AU SEIN DE LA COMPÉTITION du festival de Deauville 2012, deux films semblent à mettre en regard : Gimme the loot, premier film du réalisateur américain Adam Leon, et The We and The I de Michel Gondry, qui a remporté le prix de la critique internationale. Soit deux films sur la jeunesse new yorkaise du Bronx. Et l'on aurait pu penser que l'approche légère du film de Leon pourrait trouver un écho dans le cinéma onirique du réalisateur français, qui vit entre Paris et New York. Mais il n'en est rien. Chez Gondry, la légèreté n'est qu'une apparence, qui se désagrège progressivement, laissant paraître les dynamiques de groupe et le fonctionnement de ce microcosme à valeur universelle qu'il observe méticuleusement. – Par Claire Cornillon
UN BUS MINIATURE, version soundblaster, roule sur le bitume.

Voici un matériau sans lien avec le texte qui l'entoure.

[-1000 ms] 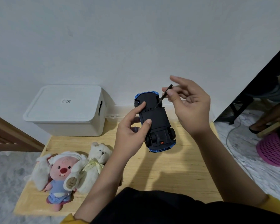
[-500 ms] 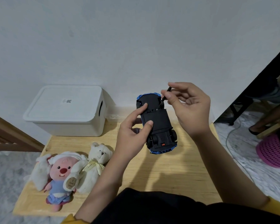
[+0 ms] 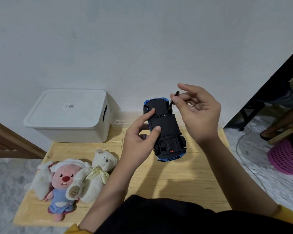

Gadget humoristique qui s'impose comme un écho au reste de l'univers de Michel Gondry : ludique, inventif et musical. Cet objet insolite est aussi une mise en abyme de l'ensemble du film. Les titres des différents chapitres s'inscrivent sur des objets, comme le premier sur un paquet de cigarettes. Les pensées des personnages sont parfois représentées à l'écran dans une esthétique carton-pâte qui rappelle les films "suédés" de Soyez sympas rembobinez. La bande originale, sertie de hip hop old school et de vieux tubes comme "It's like that" de Run-DMC, complète cette dynamique qui emporte le spectateur dans l'ambiance familière des films de Gondry. Mais The We and the I est, comme souvent chez le réalisateur de Eternal Sunshine of the Spotless Mind, bien plus sombre qu'il n'y parait. Le film ne se laisse pas découvrir immédiatement : il commence par foisonner en tous sens et ce n'est que peu à peu que sa nature et ses enjeux sont mis au jour. The We and the I est un huis clos, comme on le découvre progressivement. Lentement, à la faveur de l'avancée du véhicule et de l'écoulement du temps, la tranche de vie acerbe mais encore légère révéle sa part d'ombre et sa face cachée potentielle : le drame intimiste.
– Le groupe
LES ADOLESCENTS qui peuplent le véhicule, l'habitent, le contaminent, le perturbent, à la fois en tant qu'espace et en tant qu'espace sonore, rentrent chez eux, après les cours, en ce dernier jour de l'année qui marque le début des vacances d'été. C'est en observant des lycéens prendre le bus 80 à Paris, il y a une vingtaine d'années, que Michel Gondry a eu l'idée de ce scénario. "Comme ils repartaient un à un à des stations différentes, explique-t-il, leurs conversations et leur attitude changeaient en fonction du nombre d'individus." De même, dans le film, un chemin s'entame, plus ou moins long, pour ses passagers qui, lorsqu'ils descendent à leur arrêt, disparaissent de la fiction. Le film semble illustrer à la perfection l'effet de groupe, l'idée selon laquelle, plus on est nombreux, plus on a tendance à faire n'importe quoi. C'est la pression du regard des autres et l'élan collectif qui déterminent nos actions de manière plus prégnante. Les trois parties du récit (The Bullies, The chaos, The I) démontrent ce principe : trois temps, trois rapports à l'identité.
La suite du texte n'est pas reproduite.